Metal should elicit plenty of reactions but one of the best ones for it to aim for is discomfort. Music which leaves you comfortable is fine and has its place, but sometimes you just want that faint unease that comes with weird combinations and something which doesn’t quite fit the box you’ve prepared for it. This is especially desirable for young, unsigned bands. There’s no better way to catch the community’s attention than by doing something different. Ask Moon Tooth; their unique vocal and compositional style made sure that everyone paid close attention to their album, eyebrows twisting in an attempt to decipher exactly what they were listening to.
Oddly enough, the vocals are what adds that special little twist to King Goat as well, another unsigned band that has suddenly appeared. This intriguing similarity to Moon Tooth can be heard right off the bat. Opening track “Flight of the Deviants” makes you want to catalog King Goat under “Clutch and Clutch-assorted” bands but the vocals won’t let you. They’re more akin to Soundgarden and, weirdly enough, at points to Russell Allen. They soar but with a thick, massive timbre, eschewing screeches for full-bodied, echoing chants. And by goat, it works. With their help, their track is uplifted from just another stoner/doom creation, riding on the waves of Sleep nostalgia into something which unsettles you.
Perhaps the best band to reference when speaking of King Goat would be HARK. The same progressive approach to stoner/doom lives here, as can be heard near the middle of the opening track. Feeding off of the interest created by the unique vocals, the album continues to exploit odd time signatures, bizarre riff progressions and an overall feeling that we’re just next to stoner/doom but not quite there. Which is not to say that this album doesn’t know how to be heavy and feedback-rich; just give “Conduit” a listen and you’ll see that’s far from the case. It opens with a massive riff that’s all guts and no finesse, kicking down the door with ringing cymbals to keep it company. The vocals which follow this entrance are guttural and deep as doom would require, blending will into the ominous middle passage of the track.

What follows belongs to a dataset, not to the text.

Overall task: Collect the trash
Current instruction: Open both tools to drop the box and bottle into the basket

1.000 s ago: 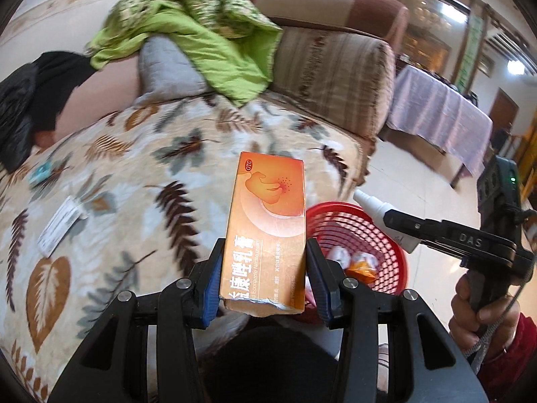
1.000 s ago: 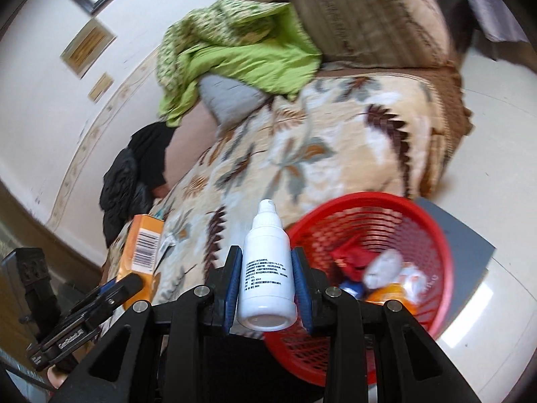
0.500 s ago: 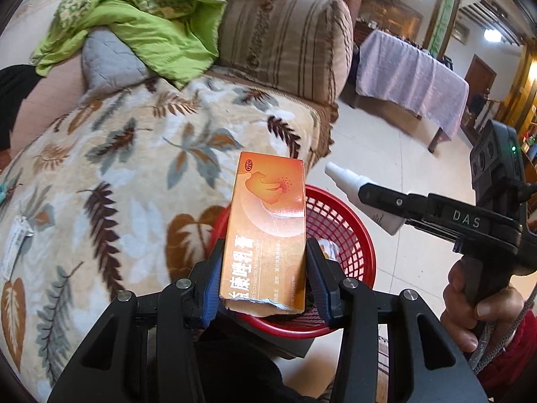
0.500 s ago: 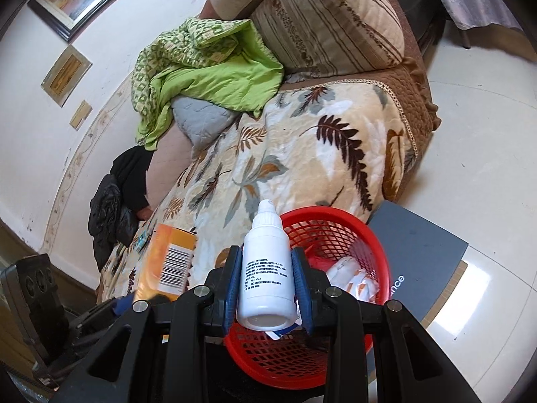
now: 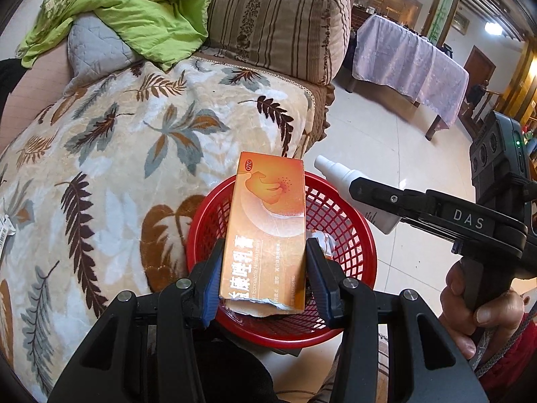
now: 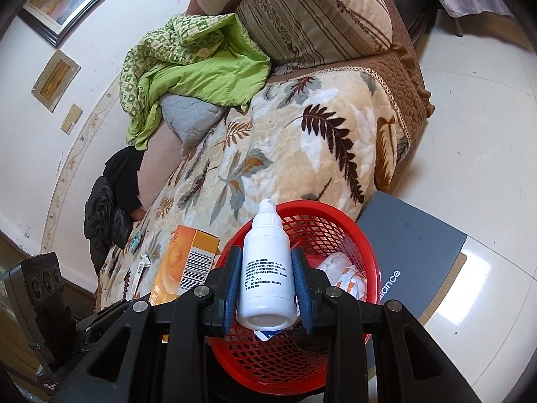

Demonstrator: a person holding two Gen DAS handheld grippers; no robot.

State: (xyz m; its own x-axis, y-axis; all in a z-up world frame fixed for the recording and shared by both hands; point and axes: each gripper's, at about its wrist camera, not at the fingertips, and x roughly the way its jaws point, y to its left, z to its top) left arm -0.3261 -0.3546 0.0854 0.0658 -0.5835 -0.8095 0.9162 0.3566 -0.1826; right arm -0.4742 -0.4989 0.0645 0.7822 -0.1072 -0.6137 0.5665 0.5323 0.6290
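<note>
Moved since earlier: both claws have come over the red basket [image 5: 339, 221], which a second ago sat low and off to the side in both wrist views; the sofa has slid back in both.
Left claw [image 5: 263, 277]: clenched on an orange carton [image 5: 268, 231], blue pads pressing its two long sides (torn bottom edge nearest the camera, the far end pointing away).
Carton's place: held in the air above the basket's near rim, in front of the mesh wall.
Right claw [image 6: 265, 287]: clenched on a white bottle [image 6: 266, 268], its base toward the camera and its nozzle pointing away.
Bottle's place: in the air over the basket [image 6: 335, 235]; seen from the left wrist it [image 5: 339, 174] sits just past the far right rim.
Basket contents: white and orange crumpled wrappers [image 6: 345, 275] lying at the bottom.
Basket's place: on the floor, close against the front of the sofa with the leaf-print blanket [image 5: 134, 154].
Under the basket: a flat grey box [image 6: 412, 248], partly covered.
Hand [image 5: 476, 309]: wrapped round the right claw's handle.
</note>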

But listen closely for what happens once that passage is done. The main riff is iterated open but instead of accompanying it with visceral vocals like a standard doom band would do, King Goat simply turn up the epic vocals to eleven. Sure, that guttural crescendo will come soon enough, but for now a female choir backs up the lead singer. How’s that for buildup? So, when the expected thundering outro finally do arrives, it’s that much more powerful for being contrasted with the clearer sounds we had just heard. This does well to explain the joy of dissonance: what seemed out of place now makes sense and serves to paint well known passages in a new light.
King Goat have basically managed to inject new energy and dynamic into the tired stoner/doom formula. Much like HARK before them, they’ve found a new way in which the pieces of the musical puzzle fit. The fact that they’re unsigned and relatively new makes perfect sense. Innovation lies in the periphery, where the need to outperform the competition is all. It’ll be interesting to watch them from now on, to see exactly what they’ll do with the new exposure and upcoming music. Will they deepen their unique take on the genre, turn to more conservative avenues or throw us another curveball? One can only hope for the latter, since King Goat at their best when keeping us uncomfortable and on the edge of our seats.